But an obvious question is, what do Sensor Platforms’ colleagues/competitors think about this? The 3rd-party sensor fusion world is dominated by Hillcrest Labs, Movea, and Sensor Platforms. One of these guys – Sensor Platforms – has placed a bet on the table. How are the others responding?

Let’s start by simply providing their verbatim responses

From Hillcrest Labs:

Having a common open-source framework for the sensor hub potentially allows for quicker time to market, higher reliability and easier systems integration.  Those are all good things. The potential for rapid evaluation of different solutions could be appealing to certain microcontroller vendors and OEMs, acting as a framework to test (rather like Google’s use of CTS to evaluate algorithms). The easing of certain integration efforts might be particularly appealing to some of the ‘other’ hub location vendors (audio etc) who might be able to use the OSP to have more control over the porting process to their new chipsets. Conceptually from an OEM standpoint you could even see this allowing evaluation and integration of separate components from individual vendors (e.g. PDR from Company X, Context Detection from Company Y), which might be of value.
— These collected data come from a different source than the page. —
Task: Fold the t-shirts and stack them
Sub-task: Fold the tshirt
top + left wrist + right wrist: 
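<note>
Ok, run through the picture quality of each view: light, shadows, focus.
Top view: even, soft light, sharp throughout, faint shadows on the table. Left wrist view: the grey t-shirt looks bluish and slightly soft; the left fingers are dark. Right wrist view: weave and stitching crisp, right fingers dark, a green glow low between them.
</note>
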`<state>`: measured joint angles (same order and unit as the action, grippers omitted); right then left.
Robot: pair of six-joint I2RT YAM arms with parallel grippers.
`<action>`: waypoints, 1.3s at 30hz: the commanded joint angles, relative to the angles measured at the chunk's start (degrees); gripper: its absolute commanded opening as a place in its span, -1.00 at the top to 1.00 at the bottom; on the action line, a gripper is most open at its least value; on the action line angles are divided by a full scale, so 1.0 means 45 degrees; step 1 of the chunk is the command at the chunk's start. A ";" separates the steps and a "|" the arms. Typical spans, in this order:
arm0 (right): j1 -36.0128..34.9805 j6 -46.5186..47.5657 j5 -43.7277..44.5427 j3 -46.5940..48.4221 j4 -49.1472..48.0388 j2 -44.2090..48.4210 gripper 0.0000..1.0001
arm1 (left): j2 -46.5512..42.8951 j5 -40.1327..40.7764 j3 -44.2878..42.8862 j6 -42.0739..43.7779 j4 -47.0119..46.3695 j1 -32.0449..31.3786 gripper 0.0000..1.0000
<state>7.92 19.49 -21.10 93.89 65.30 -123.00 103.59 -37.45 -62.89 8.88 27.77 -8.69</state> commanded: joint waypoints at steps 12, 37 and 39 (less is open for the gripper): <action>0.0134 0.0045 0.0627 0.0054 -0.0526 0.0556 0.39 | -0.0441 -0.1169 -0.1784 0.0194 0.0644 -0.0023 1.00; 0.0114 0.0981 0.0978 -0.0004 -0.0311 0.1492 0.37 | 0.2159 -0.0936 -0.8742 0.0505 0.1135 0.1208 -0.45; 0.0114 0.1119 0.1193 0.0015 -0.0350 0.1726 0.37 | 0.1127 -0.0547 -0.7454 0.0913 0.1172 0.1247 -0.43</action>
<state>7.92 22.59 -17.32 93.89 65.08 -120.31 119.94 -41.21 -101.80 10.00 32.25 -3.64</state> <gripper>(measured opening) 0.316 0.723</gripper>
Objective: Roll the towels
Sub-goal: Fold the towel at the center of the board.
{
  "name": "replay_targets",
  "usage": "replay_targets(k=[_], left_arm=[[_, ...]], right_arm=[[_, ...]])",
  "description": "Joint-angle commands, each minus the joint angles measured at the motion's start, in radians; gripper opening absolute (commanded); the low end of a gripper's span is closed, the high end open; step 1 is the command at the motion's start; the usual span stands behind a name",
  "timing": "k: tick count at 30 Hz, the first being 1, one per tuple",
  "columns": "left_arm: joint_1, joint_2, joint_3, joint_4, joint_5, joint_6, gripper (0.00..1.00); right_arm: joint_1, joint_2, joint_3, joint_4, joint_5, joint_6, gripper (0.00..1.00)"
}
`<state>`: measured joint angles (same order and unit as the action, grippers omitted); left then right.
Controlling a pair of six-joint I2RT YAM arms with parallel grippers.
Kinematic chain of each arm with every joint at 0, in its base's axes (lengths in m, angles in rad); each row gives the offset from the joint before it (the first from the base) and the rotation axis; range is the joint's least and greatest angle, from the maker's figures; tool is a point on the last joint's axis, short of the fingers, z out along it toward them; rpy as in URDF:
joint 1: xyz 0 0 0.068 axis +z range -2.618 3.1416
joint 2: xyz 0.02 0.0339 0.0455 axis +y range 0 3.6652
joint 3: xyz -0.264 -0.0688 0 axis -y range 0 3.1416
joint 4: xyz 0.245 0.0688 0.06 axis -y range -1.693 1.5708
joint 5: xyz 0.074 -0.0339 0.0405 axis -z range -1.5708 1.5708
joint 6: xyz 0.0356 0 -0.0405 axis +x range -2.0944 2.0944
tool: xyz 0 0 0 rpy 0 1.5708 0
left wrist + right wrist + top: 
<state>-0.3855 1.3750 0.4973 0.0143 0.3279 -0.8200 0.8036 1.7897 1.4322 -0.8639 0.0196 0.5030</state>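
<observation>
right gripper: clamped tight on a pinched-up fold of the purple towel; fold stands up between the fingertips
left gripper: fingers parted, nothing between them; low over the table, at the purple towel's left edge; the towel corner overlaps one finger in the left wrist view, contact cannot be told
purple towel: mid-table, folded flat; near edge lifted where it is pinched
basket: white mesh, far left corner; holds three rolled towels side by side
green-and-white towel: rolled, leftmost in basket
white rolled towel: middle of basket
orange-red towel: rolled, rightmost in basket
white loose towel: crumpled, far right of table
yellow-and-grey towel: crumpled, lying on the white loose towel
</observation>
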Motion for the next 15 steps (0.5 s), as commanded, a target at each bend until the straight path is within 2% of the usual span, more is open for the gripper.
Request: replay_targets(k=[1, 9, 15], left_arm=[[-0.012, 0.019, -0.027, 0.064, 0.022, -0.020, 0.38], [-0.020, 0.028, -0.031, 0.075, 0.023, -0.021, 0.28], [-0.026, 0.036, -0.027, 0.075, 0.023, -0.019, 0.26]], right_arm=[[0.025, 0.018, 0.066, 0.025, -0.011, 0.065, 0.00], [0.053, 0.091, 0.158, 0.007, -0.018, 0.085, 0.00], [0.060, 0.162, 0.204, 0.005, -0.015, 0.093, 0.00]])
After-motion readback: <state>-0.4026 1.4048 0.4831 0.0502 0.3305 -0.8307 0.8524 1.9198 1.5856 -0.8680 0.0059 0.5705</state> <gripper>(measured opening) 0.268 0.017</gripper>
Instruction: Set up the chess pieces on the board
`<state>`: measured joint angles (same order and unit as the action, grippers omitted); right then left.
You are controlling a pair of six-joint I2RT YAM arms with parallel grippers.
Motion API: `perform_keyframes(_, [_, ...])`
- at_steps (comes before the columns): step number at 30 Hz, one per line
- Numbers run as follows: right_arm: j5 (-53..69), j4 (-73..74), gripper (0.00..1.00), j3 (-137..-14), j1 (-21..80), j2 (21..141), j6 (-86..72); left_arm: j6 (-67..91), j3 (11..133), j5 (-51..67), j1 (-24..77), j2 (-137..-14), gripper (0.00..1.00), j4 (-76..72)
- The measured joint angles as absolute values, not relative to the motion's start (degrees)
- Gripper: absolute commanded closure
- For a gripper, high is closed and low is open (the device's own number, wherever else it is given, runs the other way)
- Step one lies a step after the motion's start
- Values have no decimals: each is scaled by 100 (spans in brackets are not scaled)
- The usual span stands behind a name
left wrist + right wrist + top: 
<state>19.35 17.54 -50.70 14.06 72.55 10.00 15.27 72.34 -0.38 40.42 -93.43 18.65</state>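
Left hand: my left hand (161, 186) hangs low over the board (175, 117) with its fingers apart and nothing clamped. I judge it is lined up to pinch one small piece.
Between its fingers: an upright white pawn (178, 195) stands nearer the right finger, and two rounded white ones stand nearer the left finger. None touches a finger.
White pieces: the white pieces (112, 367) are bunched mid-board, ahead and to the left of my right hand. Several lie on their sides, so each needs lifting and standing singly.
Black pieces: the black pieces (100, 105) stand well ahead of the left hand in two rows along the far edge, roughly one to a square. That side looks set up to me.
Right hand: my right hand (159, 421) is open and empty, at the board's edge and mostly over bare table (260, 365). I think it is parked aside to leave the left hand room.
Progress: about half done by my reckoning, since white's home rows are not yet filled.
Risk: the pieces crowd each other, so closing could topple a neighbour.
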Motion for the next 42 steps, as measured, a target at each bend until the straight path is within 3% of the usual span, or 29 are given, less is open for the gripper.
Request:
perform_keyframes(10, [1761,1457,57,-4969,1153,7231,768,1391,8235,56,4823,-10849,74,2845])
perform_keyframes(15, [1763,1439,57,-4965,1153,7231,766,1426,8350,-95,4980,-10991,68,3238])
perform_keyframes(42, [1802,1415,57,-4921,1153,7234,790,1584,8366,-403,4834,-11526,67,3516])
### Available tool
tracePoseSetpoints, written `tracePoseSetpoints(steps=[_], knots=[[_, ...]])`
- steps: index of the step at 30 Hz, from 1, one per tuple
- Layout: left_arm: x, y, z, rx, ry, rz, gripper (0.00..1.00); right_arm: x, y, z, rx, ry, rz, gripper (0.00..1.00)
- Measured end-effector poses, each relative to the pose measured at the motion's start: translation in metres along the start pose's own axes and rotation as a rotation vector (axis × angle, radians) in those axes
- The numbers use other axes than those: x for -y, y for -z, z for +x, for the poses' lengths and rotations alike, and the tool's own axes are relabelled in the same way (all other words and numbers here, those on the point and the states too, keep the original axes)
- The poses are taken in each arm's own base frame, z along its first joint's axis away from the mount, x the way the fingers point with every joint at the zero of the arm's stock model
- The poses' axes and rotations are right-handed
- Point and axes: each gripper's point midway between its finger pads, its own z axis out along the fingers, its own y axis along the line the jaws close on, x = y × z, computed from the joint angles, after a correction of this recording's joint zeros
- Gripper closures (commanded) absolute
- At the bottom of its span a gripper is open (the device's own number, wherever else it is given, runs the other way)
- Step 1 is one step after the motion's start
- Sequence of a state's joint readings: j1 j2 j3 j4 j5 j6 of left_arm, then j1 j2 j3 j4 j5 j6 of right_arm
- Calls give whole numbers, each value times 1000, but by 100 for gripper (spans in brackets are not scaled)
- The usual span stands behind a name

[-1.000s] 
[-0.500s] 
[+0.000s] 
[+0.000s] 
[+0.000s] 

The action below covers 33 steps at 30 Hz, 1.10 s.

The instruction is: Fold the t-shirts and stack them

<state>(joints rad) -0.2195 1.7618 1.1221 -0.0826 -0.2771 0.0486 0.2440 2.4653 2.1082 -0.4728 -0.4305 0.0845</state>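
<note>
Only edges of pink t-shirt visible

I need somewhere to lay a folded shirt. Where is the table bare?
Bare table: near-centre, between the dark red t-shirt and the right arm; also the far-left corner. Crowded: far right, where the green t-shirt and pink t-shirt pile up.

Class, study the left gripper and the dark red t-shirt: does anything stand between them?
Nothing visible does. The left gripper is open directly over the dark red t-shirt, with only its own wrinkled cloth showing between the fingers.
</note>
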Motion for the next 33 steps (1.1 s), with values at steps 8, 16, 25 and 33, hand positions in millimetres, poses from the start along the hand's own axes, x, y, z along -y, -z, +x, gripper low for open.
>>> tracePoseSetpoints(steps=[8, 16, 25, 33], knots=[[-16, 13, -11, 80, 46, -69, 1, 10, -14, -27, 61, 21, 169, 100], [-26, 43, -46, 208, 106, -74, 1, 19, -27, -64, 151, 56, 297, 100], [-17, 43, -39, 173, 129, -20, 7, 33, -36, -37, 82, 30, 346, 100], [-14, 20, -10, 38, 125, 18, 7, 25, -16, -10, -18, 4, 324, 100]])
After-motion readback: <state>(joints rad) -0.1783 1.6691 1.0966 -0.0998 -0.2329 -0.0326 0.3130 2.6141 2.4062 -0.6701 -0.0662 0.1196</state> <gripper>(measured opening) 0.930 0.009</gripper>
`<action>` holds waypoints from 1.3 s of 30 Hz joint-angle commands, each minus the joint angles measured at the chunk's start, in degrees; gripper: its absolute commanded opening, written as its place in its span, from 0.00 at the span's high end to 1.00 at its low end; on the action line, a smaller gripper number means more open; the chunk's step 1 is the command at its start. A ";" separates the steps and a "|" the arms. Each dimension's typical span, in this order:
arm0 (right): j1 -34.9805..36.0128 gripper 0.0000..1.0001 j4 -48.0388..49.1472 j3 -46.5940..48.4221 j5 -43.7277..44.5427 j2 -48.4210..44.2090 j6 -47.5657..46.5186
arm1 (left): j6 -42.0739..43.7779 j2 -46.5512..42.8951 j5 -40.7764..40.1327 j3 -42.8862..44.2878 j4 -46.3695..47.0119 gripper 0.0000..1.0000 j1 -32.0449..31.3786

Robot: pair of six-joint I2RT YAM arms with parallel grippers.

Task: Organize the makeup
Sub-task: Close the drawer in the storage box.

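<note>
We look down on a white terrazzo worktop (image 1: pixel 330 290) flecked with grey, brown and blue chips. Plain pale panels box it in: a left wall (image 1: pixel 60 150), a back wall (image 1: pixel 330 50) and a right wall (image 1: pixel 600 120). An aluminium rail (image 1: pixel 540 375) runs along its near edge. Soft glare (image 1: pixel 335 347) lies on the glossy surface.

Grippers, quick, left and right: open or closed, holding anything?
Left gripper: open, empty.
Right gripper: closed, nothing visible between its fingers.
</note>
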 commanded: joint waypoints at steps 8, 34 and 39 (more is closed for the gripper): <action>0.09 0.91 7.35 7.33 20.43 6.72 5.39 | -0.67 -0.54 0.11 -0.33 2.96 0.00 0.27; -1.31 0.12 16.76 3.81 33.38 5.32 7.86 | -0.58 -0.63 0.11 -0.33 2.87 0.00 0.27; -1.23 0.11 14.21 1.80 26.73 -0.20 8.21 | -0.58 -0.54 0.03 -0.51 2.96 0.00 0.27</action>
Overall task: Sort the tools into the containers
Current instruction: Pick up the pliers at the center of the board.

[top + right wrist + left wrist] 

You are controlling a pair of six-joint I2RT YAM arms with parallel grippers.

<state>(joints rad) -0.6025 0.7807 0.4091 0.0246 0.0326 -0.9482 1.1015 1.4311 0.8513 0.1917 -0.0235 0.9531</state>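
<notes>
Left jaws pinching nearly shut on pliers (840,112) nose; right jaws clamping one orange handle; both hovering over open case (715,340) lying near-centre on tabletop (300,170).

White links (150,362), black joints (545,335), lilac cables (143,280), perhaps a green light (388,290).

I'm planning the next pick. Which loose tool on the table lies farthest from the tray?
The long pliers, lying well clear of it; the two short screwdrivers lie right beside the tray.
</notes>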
However, these advantages come at a price.  The advantages are only realized if there is very little customization of the code for new platforms.  However, there are 3 things that work against the sensor hub framework code being adopted wholesale:

Power management optimization: Power is perhaps the most important features of a sensor hub.  In fact, power savings is the primary motivation for its use.  However, each chip’s hardware and power characteristics is different.  Sometimes even the instruction set capabilities are different. To optimize the sensor hub power for a given chip, the sensor hub architecture and code often needs refactoring.   That refactoring leads to then to different architecture and code for individual chips.  The alternative is higher than necessary power consumption and a potential competitive disadvantage for the open source code user over the version that was customized. It seems like it will be very difficult for an architecture to be flexible enough to meet the needs and approaches of a wide variety of users while still being optimized enough to meet the performance goals and system constraints of individual products.

Feature and API changes: The features and even API of the sensor hub is rapidly changing.  This is driven both by core systems suppliers like Google, by individual phone OEMs, and by sensor hub vendors themselves. With each change, the architecture is potentially impacted and the code needs to be updated.  One example is the batching feature that was introduced with the Android KitKat release.  But none of the individual potential contributors of that sensor hub code and architecture update will want to share it until at least they release it themselves (for basic competitive reasons).  Furthermore, it is unlikely that each of those contributors will adjust the architecture in the same way.  The result is that when they eventually come together to harmonize those contributions, the process will not come easy.  Then, after that, will all those contributors want to build on the harmonized code? Or will they prefer to build on the version that they had done themselves?  So it seems inevitable that fragmentation would happen as each company adds their own secret sauce. Our prediction is that the stronger players will prefer to keep with their own version.  That choice in turn will lead to even greater divergence from the open source version over time.  Eventually, the divergence will be great enough that that stronger players stop contributing and simply monitor.

Device integration: The overall trend towards device integration yields a number of very different potential sensor hub providers out there.  For example, there are micro-sensor hubs in sensor packages, early signs of audio and motion sensing hubs and other ideas as well.  Each version has its own set of pros and cons but, importantly to this discussion, they also have different overall software architectural needs.  While the generic sensor hub architecture will overlap with each of those versions, will the overlap be large enough to justify its adoption by the companies involved?  Each company will have to make that decision for themselves but it’s far from a slam dunk that using the generic software architecture will be helpful in these integrated hub use cases.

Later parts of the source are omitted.